### WHAT TO WORK ON
Within the records, find every line that includes the word "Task" and copy it.

=====

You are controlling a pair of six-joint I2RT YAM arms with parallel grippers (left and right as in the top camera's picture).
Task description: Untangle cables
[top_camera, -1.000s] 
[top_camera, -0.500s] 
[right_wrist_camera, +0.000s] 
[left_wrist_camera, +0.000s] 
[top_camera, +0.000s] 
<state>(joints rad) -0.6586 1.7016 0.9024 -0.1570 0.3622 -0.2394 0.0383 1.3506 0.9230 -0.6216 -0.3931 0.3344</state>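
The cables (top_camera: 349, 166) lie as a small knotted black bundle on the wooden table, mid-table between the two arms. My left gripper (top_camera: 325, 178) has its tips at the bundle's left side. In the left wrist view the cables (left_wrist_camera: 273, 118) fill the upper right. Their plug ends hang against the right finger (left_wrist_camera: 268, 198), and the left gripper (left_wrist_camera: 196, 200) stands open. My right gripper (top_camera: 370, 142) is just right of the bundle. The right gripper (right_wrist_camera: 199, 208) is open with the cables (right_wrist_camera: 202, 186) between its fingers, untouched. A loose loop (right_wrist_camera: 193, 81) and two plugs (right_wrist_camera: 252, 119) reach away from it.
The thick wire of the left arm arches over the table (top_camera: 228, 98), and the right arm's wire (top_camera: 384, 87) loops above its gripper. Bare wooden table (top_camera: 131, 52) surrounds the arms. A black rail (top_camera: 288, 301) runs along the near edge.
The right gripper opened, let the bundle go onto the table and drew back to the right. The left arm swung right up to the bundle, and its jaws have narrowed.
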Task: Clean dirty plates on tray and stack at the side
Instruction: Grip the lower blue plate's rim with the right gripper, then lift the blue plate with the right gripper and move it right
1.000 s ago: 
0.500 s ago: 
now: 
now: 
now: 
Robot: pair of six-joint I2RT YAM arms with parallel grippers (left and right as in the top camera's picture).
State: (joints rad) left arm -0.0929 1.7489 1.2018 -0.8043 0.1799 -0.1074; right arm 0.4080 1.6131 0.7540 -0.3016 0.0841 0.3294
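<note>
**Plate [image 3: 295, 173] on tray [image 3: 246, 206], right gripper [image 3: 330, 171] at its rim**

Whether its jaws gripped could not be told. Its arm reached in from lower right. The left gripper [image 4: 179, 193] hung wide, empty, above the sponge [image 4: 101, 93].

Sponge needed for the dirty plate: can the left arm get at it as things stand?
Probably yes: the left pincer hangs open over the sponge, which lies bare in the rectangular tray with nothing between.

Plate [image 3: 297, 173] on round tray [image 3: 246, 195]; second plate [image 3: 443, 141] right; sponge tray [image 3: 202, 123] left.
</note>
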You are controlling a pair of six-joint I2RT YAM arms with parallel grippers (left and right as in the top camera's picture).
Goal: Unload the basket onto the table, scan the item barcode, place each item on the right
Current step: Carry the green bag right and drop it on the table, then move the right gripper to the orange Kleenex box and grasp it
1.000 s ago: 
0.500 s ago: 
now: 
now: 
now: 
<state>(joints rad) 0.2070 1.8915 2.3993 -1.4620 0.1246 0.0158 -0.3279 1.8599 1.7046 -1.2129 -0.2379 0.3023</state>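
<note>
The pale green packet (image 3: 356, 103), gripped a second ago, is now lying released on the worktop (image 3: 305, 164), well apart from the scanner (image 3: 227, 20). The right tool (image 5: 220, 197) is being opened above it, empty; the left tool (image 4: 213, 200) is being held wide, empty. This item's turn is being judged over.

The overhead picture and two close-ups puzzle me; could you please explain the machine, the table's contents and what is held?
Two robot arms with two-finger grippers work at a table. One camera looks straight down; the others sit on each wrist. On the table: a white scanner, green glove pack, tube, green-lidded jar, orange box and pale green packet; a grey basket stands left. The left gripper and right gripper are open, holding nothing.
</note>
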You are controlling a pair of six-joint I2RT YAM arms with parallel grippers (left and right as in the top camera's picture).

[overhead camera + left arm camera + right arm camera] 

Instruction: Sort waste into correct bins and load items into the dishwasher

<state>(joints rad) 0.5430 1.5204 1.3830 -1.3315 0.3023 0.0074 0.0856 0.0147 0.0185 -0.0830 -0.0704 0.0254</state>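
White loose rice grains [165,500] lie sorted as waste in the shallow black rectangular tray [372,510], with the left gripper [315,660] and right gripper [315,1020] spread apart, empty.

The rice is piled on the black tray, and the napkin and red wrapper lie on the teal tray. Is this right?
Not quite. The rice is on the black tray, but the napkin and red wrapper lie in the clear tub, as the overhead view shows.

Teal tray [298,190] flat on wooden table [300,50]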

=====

### RESULT BELOW
Task description: Untangle cables
Task: Clean dirty plates on tray and stack at the side

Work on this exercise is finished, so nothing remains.